Simiolus
- Discipline: Art history
- Language: English

Publication details
- History: 1966-present
- Publisher: Stichting Nederlandse Kunsthistorische Publicaties (Netherlands)
- Frequency: Biannually

Standard abbreviations
- ISO 4: Simiolus

Indexing
- ISSN: 0037-5411

Links
- Journal homepage;

= Simiolus (journal) =

Simiolus: Journal for the History of Art is a Dutch academic journal that publishes articles in English on art and art history, especially Dutch and Flemish art from the fifteenth to the seventeenth century. The journal was founded in 1966 at Utrecht University and currently appears twice a year (June and December), now courtesy of the Stichting Nederlandse Kunsthistorische Publicaties. Until 2024, the journal was published under the title Simiolus: Netherlands Quarterly for the History of Art.

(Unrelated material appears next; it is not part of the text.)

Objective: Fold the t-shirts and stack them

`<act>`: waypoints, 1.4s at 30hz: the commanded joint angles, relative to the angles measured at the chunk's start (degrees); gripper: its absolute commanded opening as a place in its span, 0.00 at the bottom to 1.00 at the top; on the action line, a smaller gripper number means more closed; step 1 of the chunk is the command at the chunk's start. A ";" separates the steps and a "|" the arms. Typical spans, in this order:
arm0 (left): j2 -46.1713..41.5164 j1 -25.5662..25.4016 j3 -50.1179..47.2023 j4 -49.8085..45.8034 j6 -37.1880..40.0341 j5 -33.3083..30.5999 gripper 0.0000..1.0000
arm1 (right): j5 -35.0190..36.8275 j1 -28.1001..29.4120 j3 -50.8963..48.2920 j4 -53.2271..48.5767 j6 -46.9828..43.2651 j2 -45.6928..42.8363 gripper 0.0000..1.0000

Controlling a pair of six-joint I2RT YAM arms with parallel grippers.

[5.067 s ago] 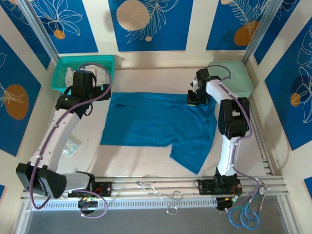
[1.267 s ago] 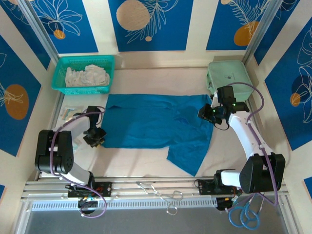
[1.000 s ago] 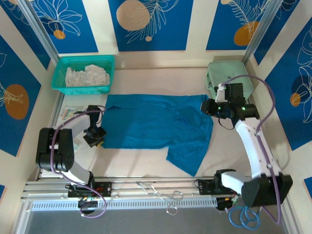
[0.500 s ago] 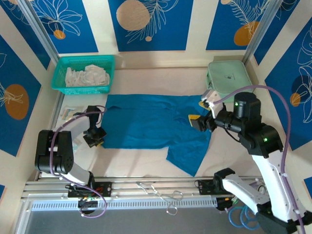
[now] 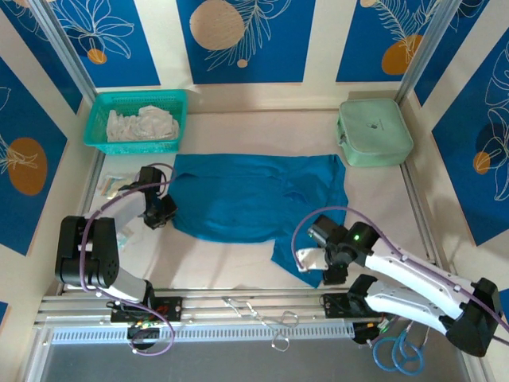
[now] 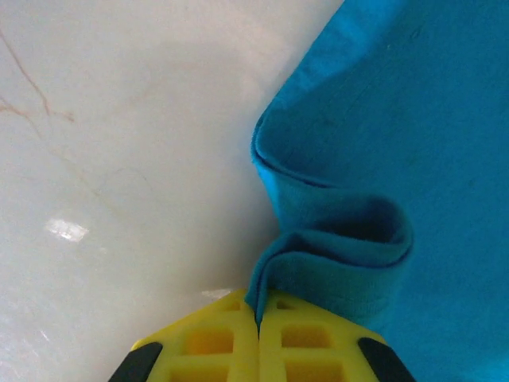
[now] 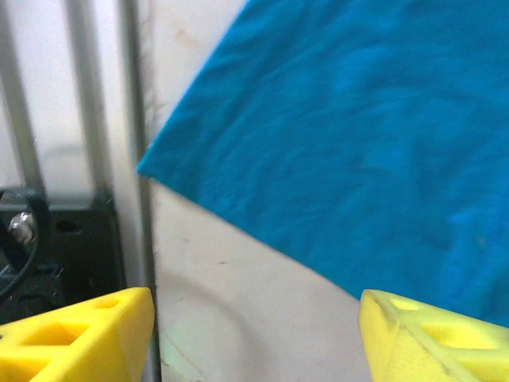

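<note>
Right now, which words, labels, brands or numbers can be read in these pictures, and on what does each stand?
No text can be read.
Pale green rounded case: one small dark mark, too small to read.
Plain teal-blue fabric t-shirt: no print.
Small pale packet left of the t-shirt: too small to tell.

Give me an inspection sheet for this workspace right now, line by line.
Surface: pale table, faint scuffs.
Job's things: one teal t-shirt spread out, left edge curled.
Clutter: basket of white cloths far left; mint case far right; scissors at near edge.
Grippers: left gripper shut on the t-shirt's left edge; right gripper open above its near corner.
Cables: purple cables along both arms.
Surroundings: blue floral wall panels.
</note>
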 commanded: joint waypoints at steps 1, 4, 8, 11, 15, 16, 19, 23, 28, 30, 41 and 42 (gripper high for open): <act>-0.96 -0.03 -0.28 0.80 1.29 0.97 0.00 | 1.63 4.23 -2.99 1.23 -1.71 -0.01 0.69; -0.76 -0.03 -0.05 0.61 1.42 0.89 0.00 | 1.97 9.33 -5.14 4.86 -1.48 1.54 0.67; -1.20 -0.03 -0.36 0.50 1.21 0.91 0.00 | 1.80 13.97 -5.70 7.96 -0.93 5.33 0.62; -1.72 -0.04 -0.49 0.09 1.33 0.89 0.00 | 0.87 16.63 -4.87 8.27 -0.25 7.21 0.58; -2.42 -0.03 -0.23 -0.69 1.73 0.54 0.00 | -0.69 20.17 -4.37 7.12 0.82 10.40 0.50; -2.52 -0.03 -0.10 -0.80 1.75 0.52 0.00 | -1.11 21.01 -4.37 6.79 1.00 11.26 0.48; -2.92 -0.03 -0.02 -1.01 1.83 0.53 0.00 | -2.23 23.15 -4.72 6.64 1.70 13.04 0.46; -3.22 -0.03 -0.30 -0.80 1.83 0.58 0.00 | -2.87 23.98 -5.59 8.95 2.26 15.03 0.45; -4.04 0.06 -0.67 -0.71 2.23 0.45 0.00 | -2.12 23.99 -5.51 11.15 2.08 18.77 0.43; -4.57 0.06 -0.80 -0.63 2.31 0.43 0.00 | -1.62 23.90 -5.21 11.44 2.16 20.13 0.41; -7.00 0.04 -1.99 0.93 2.82 1.83 0.00 | 4.01 19.44 -4.37 15.65 1.08 24.48 0.00; -7.01 0.06 -2.07 1.02 2.90 1.94 0.00 | 5.31 18.93 -4.46 16.38 0.99 24.61 0.00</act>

In 1989, conceptual artist Michael Asher used Simiolus as the site for his contribution to Conceptual Art: A Perspective at Musée d’Art Moderne de la Ville de Paris. Invited by the museum to contribute a piece to the exhibit, Asher instead opted to place unauthored advertisements for the museum show in Simiolus, along with several other European art-historical journals, commenting on the way that art history is produced.